Express Mail Carrier

Year1936
Classification sculpture
Medium aluminum
Dimensionssculpture: 37 1/2 x 18 x 10 in. (95.3 x 45.7 x 25.4 cm)
base: 2 x 16 x 10 in. (5.1 x 40.6 x 25.4 cm)
Credits Commissioned through the Section of Fine Arts, 1934 - 1943
Fine Arts Collection
U.S. General Services Administration
  • Heinz Warneke’s Express Mail Carrier is the contemporary counterpart to Concetta Scarvaglione’s Railway Mail Carrier (1862), and it documents the continued importance of railway mail service in the early twentieth century. To prepare for the sculpture, Warneke spent hours directly observing expressmen handling mail inside railway cars. The result of his research is a simply modeled figure clad in rough hewn overalls with a pistol at his waist. The Mail Carrier is powerfully built and appears to have little difficulty holding a large mail bag—no doubt owing to his many hours spent loading and unloading heavy parcels from the train. Located in the north anteroom of the U.S. Post Master’s suite, Warneke’s figure is surrounded by five additional figures, which portray a different type of contemporary 1930s mail carrier. The south anteroom of the suite also features six aluminum figures, each representing a different period or development in U.S. postal history.

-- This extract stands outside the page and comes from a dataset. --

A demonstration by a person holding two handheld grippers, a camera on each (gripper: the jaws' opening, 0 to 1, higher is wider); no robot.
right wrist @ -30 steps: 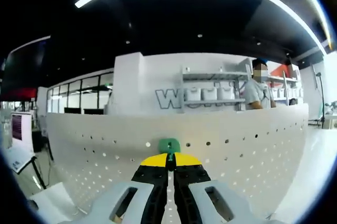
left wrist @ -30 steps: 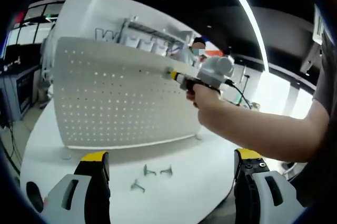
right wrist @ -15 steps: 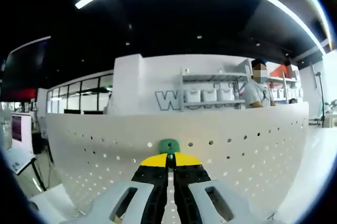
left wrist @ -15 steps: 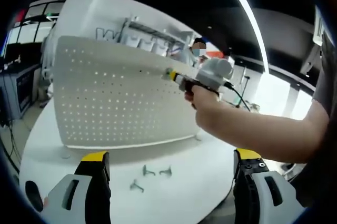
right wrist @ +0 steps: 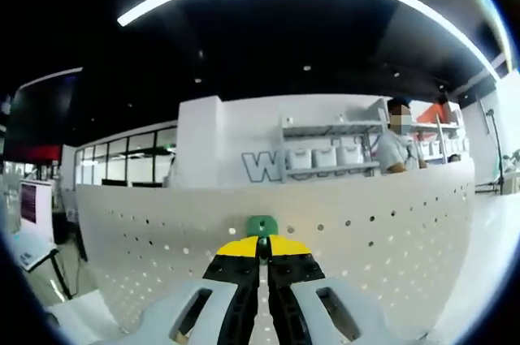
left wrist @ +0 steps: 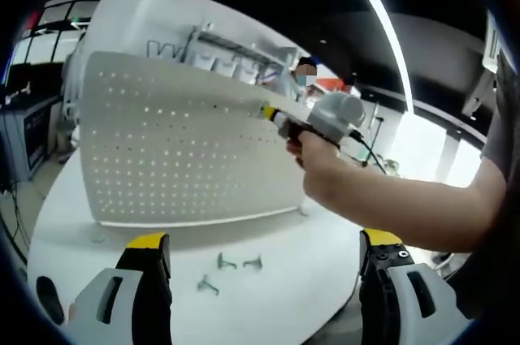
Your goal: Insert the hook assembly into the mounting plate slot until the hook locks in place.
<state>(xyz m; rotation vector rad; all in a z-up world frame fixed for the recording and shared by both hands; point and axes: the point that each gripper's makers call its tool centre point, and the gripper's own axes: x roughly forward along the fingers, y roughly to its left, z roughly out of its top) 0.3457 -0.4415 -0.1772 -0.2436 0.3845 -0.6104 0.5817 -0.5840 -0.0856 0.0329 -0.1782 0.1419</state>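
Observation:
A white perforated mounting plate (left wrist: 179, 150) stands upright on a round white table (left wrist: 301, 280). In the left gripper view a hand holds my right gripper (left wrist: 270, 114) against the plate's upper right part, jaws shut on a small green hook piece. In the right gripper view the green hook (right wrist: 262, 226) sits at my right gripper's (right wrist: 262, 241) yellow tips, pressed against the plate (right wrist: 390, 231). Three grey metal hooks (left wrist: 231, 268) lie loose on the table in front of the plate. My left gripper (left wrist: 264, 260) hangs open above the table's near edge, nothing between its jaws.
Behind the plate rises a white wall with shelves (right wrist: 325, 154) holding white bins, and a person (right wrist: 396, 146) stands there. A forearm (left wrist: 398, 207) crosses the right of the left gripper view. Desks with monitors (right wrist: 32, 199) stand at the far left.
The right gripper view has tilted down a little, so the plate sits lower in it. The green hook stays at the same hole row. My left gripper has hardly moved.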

    Heinz Warneke was born in 1895 in Germany, and immigrated to America in 1923. He began his study of art at the Kunstschule in Bremen, Germany, and received his master’s degree from the Academy of Fine Arts in Berlin. In addition to his work for the U.S. Post Office Department, Warneke completed commissions for the U.S. Department of the Interior, the National Zoo, and the National Cathedral, among others. He led the Sculpture Department at the Corcoran School of Art in Washington, D.C., from 1943 to 1968.